Digital tools and artificial intelligence offer potential gains, but adoption is uneven and constrained by weak data, limited technical skills and governance gaps. Reporting by CPO Strategy highlights procurement teams’ slow uptake of generative AI driven by poor data quality and inadequate oversight; Ivalua research cited by Form notes that more than half of procurement and supplier-management processes remain undigitised, leaving organisations mired in manual work. At the same time, PwC’s Digital Procurement Survey indicates ambition: roughly 82% of procurement functions in Ireland and the UK plan to digitise by 2027, suggesting significant investment and reskilling will be required to translate intent into capability.
Mottram warns against treating AI as a panacea.
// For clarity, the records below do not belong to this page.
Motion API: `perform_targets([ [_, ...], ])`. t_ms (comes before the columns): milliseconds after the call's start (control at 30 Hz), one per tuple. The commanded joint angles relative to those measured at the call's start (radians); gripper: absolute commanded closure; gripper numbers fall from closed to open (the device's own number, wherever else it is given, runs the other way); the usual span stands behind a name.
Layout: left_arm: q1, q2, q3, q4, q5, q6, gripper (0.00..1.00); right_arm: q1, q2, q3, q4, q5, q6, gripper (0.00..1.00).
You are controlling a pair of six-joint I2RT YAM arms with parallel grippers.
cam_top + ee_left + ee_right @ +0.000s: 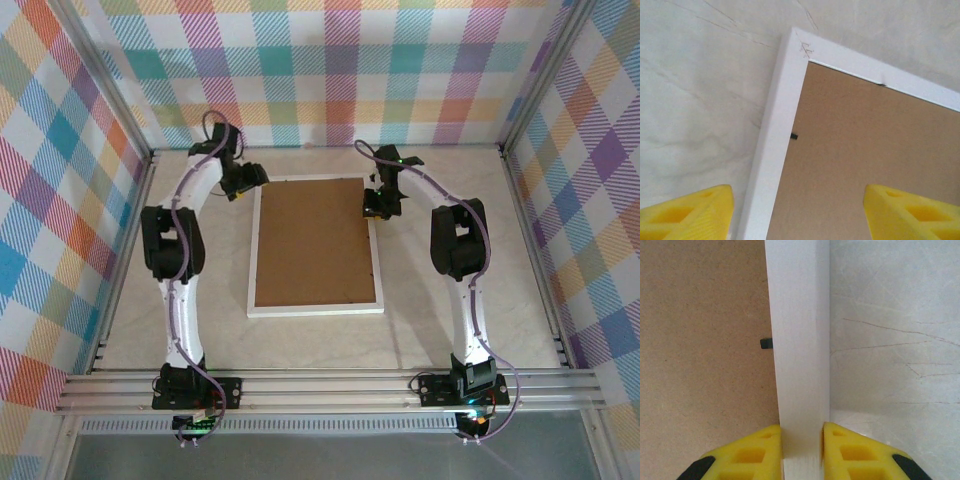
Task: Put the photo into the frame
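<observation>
Top external: white-moulded rectangular picture frame [316, 309] is lying back-up on desk [400, 340], brown backing board [315, 240] seated. Right claw [376, 207] is pinching its right rail; left claw [245, 185] is hovering spread. Likely closing-up; next, release cleanly.

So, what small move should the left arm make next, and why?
Probably lift the left fingers away. They stand open astride the far left corner of the frame, holding nothing; the backing board already lies in it, and the right fingers pinch its right border.
</observation>
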Motion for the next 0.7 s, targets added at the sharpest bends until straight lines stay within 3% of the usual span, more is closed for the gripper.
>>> perform_targets([
  [0, 0.020, -0.121, -0.117, 0.002, -0.002, 0.023, 0.31, 0.002, 0.007, -0.029, 0.017, -0.003, 0.016, 0.78],
  [333, 0.019, -0.336, -0.603, 0.143, 0.001, -0.015, 0.36, 0.003, 0.005, -0.043, 0.034, -0.003, 0.019, 0.77],
  [667, 0.011, -0.313, -0.683, 0.203, 0.018, -0.027, 0.36, 0.004, -0.005, -0.068, 0.052, -0.012, 0.027, 0.77],
])
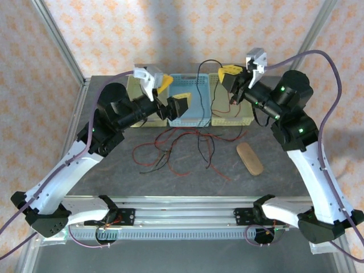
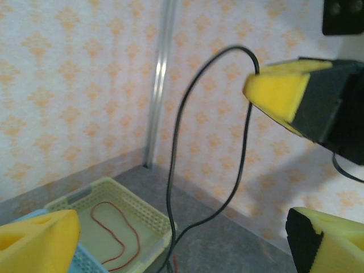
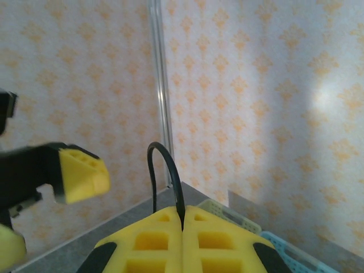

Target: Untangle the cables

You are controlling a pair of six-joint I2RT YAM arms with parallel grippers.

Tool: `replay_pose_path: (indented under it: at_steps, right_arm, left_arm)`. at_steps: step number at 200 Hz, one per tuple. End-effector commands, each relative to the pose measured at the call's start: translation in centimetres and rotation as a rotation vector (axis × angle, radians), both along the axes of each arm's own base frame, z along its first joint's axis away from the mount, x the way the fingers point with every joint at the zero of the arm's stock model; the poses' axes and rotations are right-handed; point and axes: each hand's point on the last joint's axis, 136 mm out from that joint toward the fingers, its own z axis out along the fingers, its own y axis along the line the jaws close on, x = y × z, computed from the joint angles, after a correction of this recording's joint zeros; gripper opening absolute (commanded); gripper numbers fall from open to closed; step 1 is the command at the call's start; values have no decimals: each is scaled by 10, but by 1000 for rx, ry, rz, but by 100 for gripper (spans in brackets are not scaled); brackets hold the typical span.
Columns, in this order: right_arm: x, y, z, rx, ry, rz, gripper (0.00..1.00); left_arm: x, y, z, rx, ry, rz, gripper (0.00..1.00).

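A loose tangle of red and black cables (image 1: 182, 145) lies on the grey table in front of the baskets. My right gripper (image 1: 230, 74) is raised above the right-hand basket and shut on a black cable (image 1: 200, 71), which arcs up from the closed pads (image 3: 182, 224) as a thin loop (image 3: 170, 170) and hangs down to the tangle. My left gripper (image 1: 172, 94) hovers over the blue basket, open and holding nothing. In the left wrist view the black cable (image 2: 176, 125) hangs ahead, between the yellow fingers (image 2: 40, 242). One red cable (image 2: 116, 227) lies coiled in the yellow-green basket (image 2: 145, 213).
Three baskets stand in a row at the back: yellow-green (image 1: 135, 105), blue (image 1: 193, 85) and yellow-green (image 1: 242, 116). A tan oval block (image 1: 249, 158) lies on the table at the right. Patterned walls and metal posts close off the back and sides.
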Motion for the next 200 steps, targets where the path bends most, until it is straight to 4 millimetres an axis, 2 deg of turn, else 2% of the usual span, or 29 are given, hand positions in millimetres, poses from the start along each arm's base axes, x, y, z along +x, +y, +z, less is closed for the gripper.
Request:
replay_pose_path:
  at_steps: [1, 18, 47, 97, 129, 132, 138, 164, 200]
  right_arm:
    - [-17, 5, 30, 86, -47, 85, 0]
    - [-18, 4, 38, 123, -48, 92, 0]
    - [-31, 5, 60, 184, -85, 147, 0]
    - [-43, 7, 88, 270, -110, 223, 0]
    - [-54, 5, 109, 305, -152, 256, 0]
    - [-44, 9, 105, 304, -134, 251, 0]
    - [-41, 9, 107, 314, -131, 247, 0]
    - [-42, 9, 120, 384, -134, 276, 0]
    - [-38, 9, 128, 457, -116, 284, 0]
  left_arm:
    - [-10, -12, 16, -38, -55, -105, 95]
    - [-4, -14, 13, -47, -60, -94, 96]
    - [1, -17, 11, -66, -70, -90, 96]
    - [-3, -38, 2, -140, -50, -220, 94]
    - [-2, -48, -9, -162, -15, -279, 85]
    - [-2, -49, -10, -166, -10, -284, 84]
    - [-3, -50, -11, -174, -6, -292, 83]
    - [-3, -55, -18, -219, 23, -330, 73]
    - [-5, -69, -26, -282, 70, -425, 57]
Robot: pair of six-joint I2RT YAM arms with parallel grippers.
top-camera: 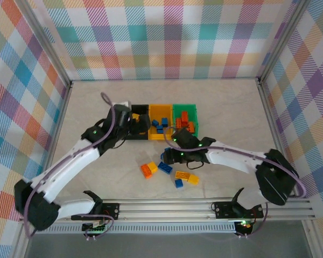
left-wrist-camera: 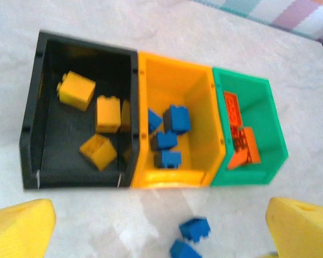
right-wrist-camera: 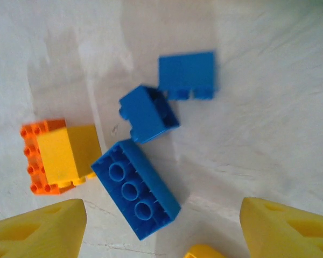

The technology must be integrated with care to protect data integrity and comply with regulations, and cyber security must be built into procurement strategies. These considerations intersect with recruitment pressures: younger procurement professionals entering the workforce will need both technical and ethical literacy to manage AI tools responsibly.
Global instability has strained supply chains and amplified cost volatility. Mottram points to disruptions from geopolitical events and shortages such as the national chip scarcity that affected digitally controlled boilers, increasing lead times and prices. Procurement teams must map supplier networks and weigh cost-efficiency against resilience, while factoring in tariffs and cross-border complexities that have grown since Brexit.
Environmental, social and governance demands add another layer of complexity and cost. Mottram stresses the difficulty of tracing modern slavery risks and carbon footprints across international supply chains, particularly in retrofit programmes that source materials overseas. Public-sector budgets under pressure mean ESG requirements are increasingly baked into contracts but often with narrow margins, creating trade-offs between compliance and affordability.
The confluence of skills gaps, digital lag and rising ESG expectations is reshaping procurement’s remit. Industry reporting suggests the solution will require coordinated action across government, employers and education providers to attract diverse, digitally capable talent and to invest at scale in training. Mottram’s experience points to integrated teams where procurement, legal and finance collaborate closely, and to long-term talent development as the bedrock of resilience.
For procurement to meet the demands of retrofit, social housing and broader sector transformation, organisations must combine investment in technology with sustained workforce development. As Mottram puts it, whatever future tools emerge, the heart of procurement remains human: understanding commercial relationships, negotiating effectively and stewarding complex delivery across an uncertain landscape.